▶ **EXERCISE DIRECTIONS**
Look for the word "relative" in the material below, then report each line where it occurs.
:::
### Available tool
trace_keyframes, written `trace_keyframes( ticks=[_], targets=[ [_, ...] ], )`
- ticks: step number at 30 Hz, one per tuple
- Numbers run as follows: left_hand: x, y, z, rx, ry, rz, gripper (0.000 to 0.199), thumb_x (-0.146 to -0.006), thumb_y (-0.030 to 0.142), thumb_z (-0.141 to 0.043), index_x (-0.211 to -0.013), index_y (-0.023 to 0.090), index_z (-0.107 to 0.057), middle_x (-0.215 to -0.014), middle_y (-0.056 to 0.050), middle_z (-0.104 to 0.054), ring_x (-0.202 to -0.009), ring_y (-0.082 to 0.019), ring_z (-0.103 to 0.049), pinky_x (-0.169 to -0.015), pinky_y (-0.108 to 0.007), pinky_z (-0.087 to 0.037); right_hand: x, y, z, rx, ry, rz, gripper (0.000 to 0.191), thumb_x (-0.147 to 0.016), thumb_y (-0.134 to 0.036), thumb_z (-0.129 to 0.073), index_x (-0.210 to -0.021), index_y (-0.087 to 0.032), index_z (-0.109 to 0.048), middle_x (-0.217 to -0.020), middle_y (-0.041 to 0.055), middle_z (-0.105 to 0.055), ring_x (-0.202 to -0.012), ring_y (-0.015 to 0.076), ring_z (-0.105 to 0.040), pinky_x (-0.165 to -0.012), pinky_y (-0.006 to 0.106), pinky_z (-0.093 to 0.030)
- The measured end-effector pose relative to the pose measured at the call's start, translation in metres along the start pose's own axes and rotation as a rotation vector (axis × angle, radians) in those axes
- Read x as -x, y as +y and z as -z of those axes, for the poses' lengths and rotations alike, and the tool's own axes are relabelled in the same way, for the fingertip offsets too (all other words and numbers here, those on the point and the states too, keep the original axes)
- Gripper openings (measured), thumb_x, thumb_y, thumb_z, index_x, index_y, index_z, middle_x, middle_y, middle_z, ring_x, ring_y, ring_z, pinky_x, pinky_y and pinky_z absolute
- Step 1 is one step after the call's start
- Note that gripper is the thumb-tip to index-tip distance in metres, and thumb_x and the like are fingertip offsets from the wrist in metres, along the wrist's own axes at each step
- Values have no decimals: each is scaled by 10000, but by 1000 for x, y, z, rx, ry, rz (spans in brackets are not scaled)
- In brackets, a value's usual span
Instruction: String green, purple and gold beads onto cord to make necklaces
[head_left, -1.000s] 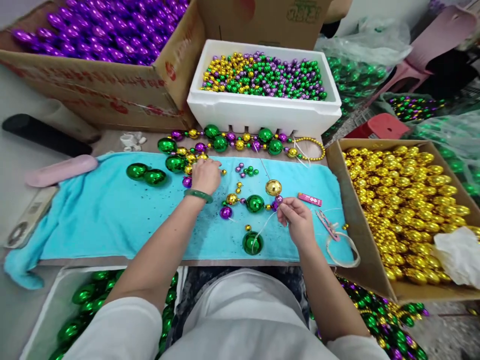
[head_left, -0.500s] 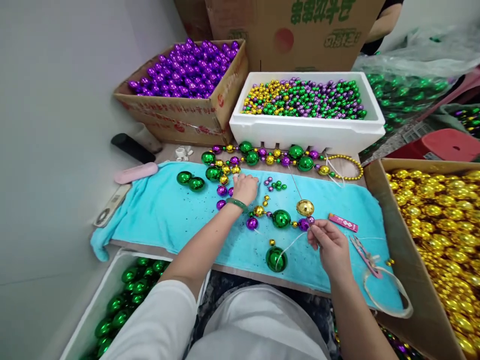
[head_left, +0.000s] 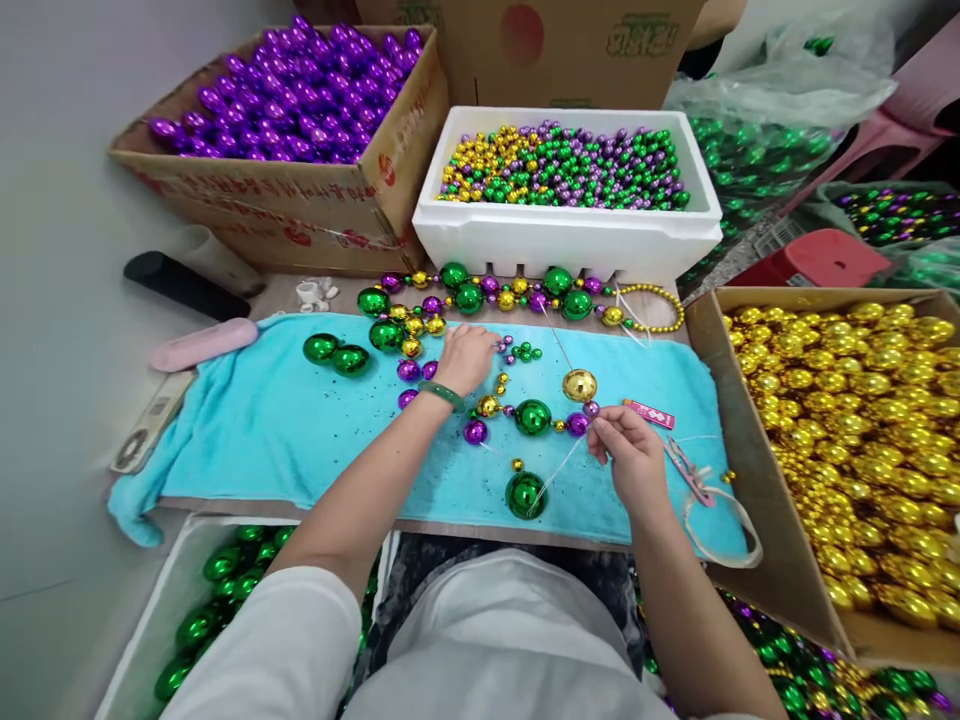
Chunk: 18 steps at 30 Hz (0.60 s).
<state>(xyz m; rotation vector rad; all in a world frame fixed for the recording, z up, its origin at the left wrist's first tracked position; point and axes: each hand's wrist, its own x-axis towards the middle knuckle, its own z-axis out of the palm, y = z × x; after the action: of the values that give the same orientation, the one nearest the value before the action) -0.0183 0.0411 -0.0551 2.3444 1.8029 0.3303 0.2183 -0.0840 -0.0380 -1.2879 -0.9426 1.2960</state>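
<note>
On the turquoise towel [head_left: 300, 440], my left hand [head_left: 466, 360], wearing a green bangle [head_left: 442, 394], reaches forward with fingers extended. Its fingertips meet a few small purple beads [head_left: 509, 357] beside a cluster of small green beads [head_left: 526, 351]. My right hand [head_left: 632, 450] is closed in a pinch on the thin white string at the end of a bead strand, next to a purple bead [head_left: 577, 424]. The strand includes a large green bead [head_left: 533, 417]. From the pinch the string runs down to a loose green bead [head_left: 526, 494]. A large gold bead [head_left: 580, 385] lies just above.
A finished-looking bead necklace [head_left: 558, 281] lies behind the towel. Boxes hold purple beads [head_left: 300, 95], small mixed beads [head_left: 562, 165], gold beads [head_left: 862, 430] and green beads [head_left: 199, 625]. Pink snips [head_left: 690, 472] and a pink packet [head_left: 649, 413] lie at right.
The whole view has shifted, moving the scene left and slightly up. My left hand has moved a little right, up to the small purple beads. My right hand keeps its pinch beside the strand.
</note>
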Motion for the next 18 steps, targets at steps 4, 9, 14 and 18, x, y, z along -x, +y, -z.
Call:
trace_keyframes(
  ticks=[4, 9, 14, 18],
  targets=[
    [-12, 19, -6, -15, -58, -127, 252, -912, 250, -496, -1052, 223, -704, -1059, -95, -689, -1080, -289, -487, -935, -439, -330, 1, 0, 0, 2, 10, -5, 217, -747, -375, -700, -758, -182, -601, -564, -10, -591, -476, 94, -488, -419, 205, -348],
    [-21, 36, -17, -68, -117, -171, 282, -901, 141, -455, -1059, 207, -679, -1021, -115, -686, -1085, -296, -483, -925, -456, -331, 4, 4, 3, 3, 5, 2, 211, -755, -373, -700, -772, -184, -607, -565, -10, -587, -477, 100, -491, -416, 211, -351],
    [-20, 36, -13, 152, -44, -113, 337, -864, 59, -463, -1101, 176, -673, -1027, -131, -690, -1080, -288, -536, -958, -475, -367, 5, 9, 7, 8, 19, 11, 202, -756, -359, -711, -786, -179, -625, -571, -4, -589, -484, 108, -506, -414, 216, -360],
    [-3, 31, 6, 991, 133, 163, 206, -854, 147, -575, -1022, 171, -690, -1040, -97, -698, -957, -209, -618, -920, -404, -465, 9, 5, 4, 40, 26, 30, 187, -744, -352, -704, -748, -179, -631, -526, -10, -565, -468, 104, -479, -417, 221, -346]
  ],
)
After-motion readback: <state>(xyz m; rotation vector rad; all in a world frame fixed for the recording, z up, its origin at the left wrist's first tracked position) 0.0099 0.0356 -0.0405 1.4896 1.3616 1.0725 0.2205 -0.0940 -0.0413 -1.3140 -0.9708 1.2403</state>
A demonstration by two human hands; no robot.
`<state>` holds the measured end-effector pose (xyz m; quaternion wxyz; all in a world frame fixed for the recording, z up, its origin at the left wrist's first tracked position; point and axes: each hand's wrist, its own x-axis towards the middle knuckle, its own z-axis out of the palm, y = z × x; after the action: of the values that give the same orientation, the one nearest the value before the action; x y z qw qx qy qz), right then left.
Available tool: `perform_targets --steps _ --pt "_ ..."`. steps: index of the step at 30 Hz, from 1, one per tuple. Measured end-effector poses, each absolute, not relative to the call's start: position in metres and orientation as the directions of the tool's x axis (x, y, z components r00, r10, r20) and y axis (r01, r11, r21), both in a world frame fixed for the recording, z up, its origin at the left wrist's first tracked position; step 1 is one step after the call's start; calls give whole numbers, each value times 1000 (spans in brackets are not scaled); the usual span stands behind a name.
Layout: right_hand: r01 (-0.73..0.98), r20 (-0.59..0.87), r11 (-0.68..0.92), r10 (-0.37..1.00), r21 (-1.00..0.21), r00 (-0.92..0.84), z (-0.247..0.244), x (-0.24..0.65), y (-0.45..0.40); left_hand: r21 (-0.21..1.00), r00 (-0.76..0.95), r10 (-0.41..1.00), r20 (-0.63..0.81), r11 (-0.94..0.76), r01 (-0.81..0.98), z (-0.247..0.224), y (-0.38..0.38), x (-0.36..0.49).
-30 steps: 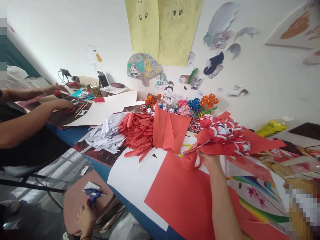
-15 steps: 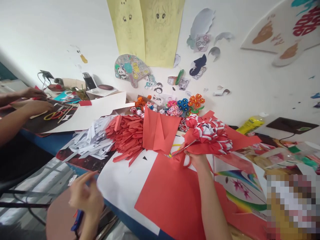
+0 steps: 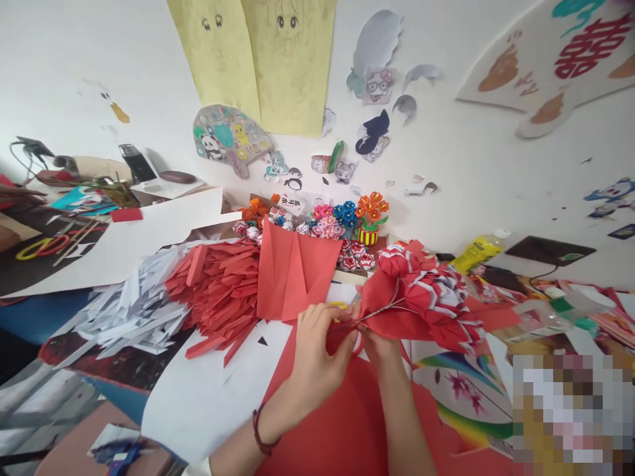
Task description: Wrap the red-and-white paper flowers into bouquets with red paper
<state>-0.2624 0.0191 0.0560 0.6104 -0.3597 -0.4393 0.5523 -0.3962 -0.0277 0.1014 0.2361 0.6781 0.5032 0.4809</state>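
Observation:
A bouquet of red-and-white folded paper flowers (image 3: 436, 291), partly wrapped in red paper, lies on its side with its heads to the right. Thin wire stems (image 3: 384, 307) gather toward the left. My right hand (image 3: 381, 347) grips the bouquet near the stem ends, from below. From the left, my left hand (image 3: 317, 347) has its fingertips closed around the ends of the stems, close to the right hand. Beneath both hands lies a large sheet of red paper (image 3: 332, 410). My fingers partly hide the stem ends.
Piles of red paper strips (image 3: 218, 284) and white paper strips (image 3: 139, 297) lie at left. A folded red sheet (image 3: 297, 271) stands behind my hands. Small craft flowers (image 3: 370, 211) line the wall. Scissors (image 3: 44, 246) and another person's hand (image 3: 17, 195) are at far left.
My left hand has come up from the lower left, where it was held over the stool, to the bouquet's stems. The bouquet has shifted slightly down and right in view.

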Motion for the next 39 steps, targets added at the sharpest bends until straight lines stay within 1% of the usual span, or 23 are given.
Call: perform_targets --steps 1,3,7,12,16,24,30,39 --pt "-395 122 100 992 -913 -32 59 -264 19 809 25 909 415 -381 448 101 -26 -395" --pt "-448 94 64 995 -892 -46 62 -267 19 818 23 911 412 -381 431 101 -22 -394" --pt "-496 75 71 997 -866 11 61 -269 21 832 61 914 402 -392 392 103 -14 -396" --pt "-491 112 136 991 -860 79 58 -269 24 828 145 907 395 -420 373 109 0 -399" --pt "-489 94 166 981 -857 168 63 -269 32 820 173 897 406 -442 363 112 15 -398" --pt "-521 150 270 954 -810 260 63 -270 55 861 136 909 395 -417 292 107 40 -388" --pt "-554 141 267 955 -789 260 51 -271 59 891 129 924 360 -381 246 96 47 -388" --pt "-557 109 219 969 -801 223 49 -274 58 918 124 937 328 -347 191 90 50 -390"
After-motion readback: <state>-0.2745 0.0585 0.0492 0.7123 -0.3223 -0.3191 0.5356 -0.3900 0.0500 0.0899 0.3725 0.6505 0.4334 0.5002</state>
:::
▶ **ANSWER SECTION**
- The measured end-effector pose relative to the pose measured at the call's start, translation in metres along the start pose's own axes and rotation as a rotation vector (axis × angle, radians) in those axes
Available tool: `perform_targets --steps _ --pt "_ ..."`. steps: index of the step at 30 Hz, from 1, one per tuple. Measured end-effector poses, each absolute, not relative to the call's start: position in metres and orientation as the directions of the tool's x axis (x, y, z components r00, r10, r20) and y axis (r01, r11, r21), both in a world frame fixed for the recording, z up, its origin at the left wrist's first tracked position; step 1 is one step after the call's start; calls give whole numbers, each value times 1000 (spans in brackets are not scaled); the usual span stands behind a name.

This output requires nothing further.